Wärmere Meereströmungen gen Norden

Jan Oliver Löfken

Satellitenaufnahme der Westküste Norwegens und dem benachbarten Meer

Jeff Schmaltz/MODIS/NASA

Das arktische Meer erwärmt sich im Zuge des Klimawandels schneller als weiter südlich liegende Regionen. So verdoppelte sich – im Vergleich zum Eisverlust zwischen den Jahren 1996 und 2007 – auch die Gletscherschmelze auf Grönland im letzten Jahrzehnt. Den Ursachen dafür gingen Klimaforscher nun auf den Grund, indem sie den Wärmetransport gen Nordpol zwischen den Jahren 1993 und 2016 genauer untersuchten. Wie sie in der Fachzeitschrift „Nature Climate Change“ berichten, stieg besonders seit dem Jahr 2001 der Wärmefluss mancher Meeresströmungen des Golfstromsystems signifikant an.

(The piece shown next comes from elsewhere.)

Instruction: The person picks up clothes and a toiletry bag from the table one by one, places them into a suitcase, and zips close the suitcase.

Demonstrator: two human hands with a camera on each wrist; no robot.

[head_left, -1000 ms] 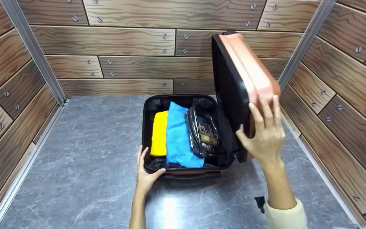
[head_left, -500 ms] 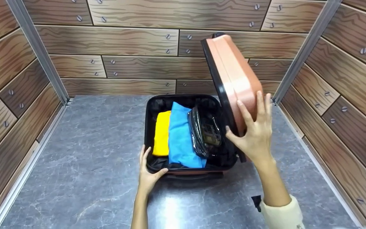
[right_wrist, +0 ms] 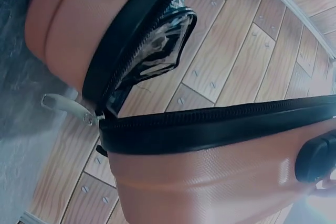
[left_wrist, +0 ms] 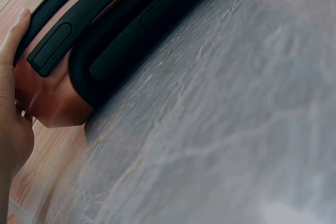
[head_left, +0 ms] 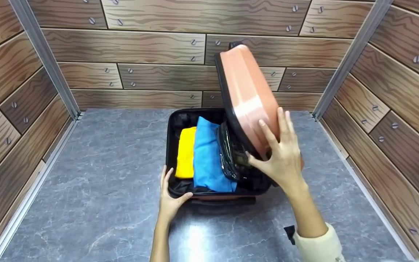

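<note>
A small orange suitcase lies opened on the floor, black-rimmed and black-lined. Folded yellow cloth, folded blue cloth and a clear, black-edged pouch sit side by side inside it. My left hand holds its near left corner, thumb on the front rim and fingers along the left side. My right hand grips the near end of the lid, thumb at the rim and fingers spread over the shell. Leaning left, the lid overhangs the pouch. A metal zip pull shows near the hinge in the right wrist view.
The grey marbled floor surrounds the suitcase. Wood-patterned walls stand behind it and on both sides, with metal strips at the corners. A black handle runs along the suitcase's front in the left wrist view.
My right hand has swung the lid leftward and down, so its outer shell shows more and its lining is hidden. My left hand stays at the corner.
</note>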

Gemeinsam mit seinen Kollegen untersuchte Takamasa Tsubouchi von der Universität Bergen den Wärmetransport im Golfstromsystem, indem er mehrere gen Norden laufende Meeresströmungen analysierte. Dafür nutzte das Team vor allem Daten von Messbojen, die an verschiedenen Positionen wichtige Informationen zur Stärke der Strömungen und zu den Wassertemperaturen sammelten. Auf Basis dieser Daten analysierten die Klimaforscher über einen Zeitraum von 23 Jahren sowohl die Mächtigkeit der Strömungen als auch deren Temperatur. Damit ließ sich der regionale Wärmetransport genauer als bisher möglich bestimmen. „Wir konnten erstmals die zeitlichen Schwankungen des Wärmetransports im Ozean quantifizieren“, so Tsubouchi.

Über den gesamten Zeitraum führten die Meeresströmungen aus dem südlicheren Atlantik Wärme mit einer Leistung von 305 Terawatt in das Nordpolarmeer. Die Analysen ergaben, dass besonders seit dem Jahr 2001 die Wärmeleistung zunahm. Verantwortlich dafür machten Tsubouchi und seine Kollegen zwei größere Meeresströmungen zwischen Island, dem Färöer-Archipel und der Nordspitze von Schottland. Denn diese führten seit 2001 wärmeres Wasser entlang der norwegischen Küste gen Norden. Zusätzlich trug eine warme Nordströmung westlich von Island zum Anstieg des Wärmetransports bei.

Diese Studie könnte dabei helfen, den Zusammenhang zwischen dem Wärmetransport im Ozean und der Erwärmung der Arktis besser zu verstehen. Denn mit der Zunahme der Wärmeleistung, so Tsubouchi und seine Kollegen, lässt sich die heutige Erwärmung des Nordpolarmeeres mindestens zum Großteil, wenn nicht sogar vollständig erklären. Auch genauere Vorhersagen zum Meereis im Arktischen Ozean – das in den Sommermonaten immer großflächiger schwindet  – oder zum zukünftigen Klima in Europa, hält Tsubouchi auf Basis ihrer Daten für möglich.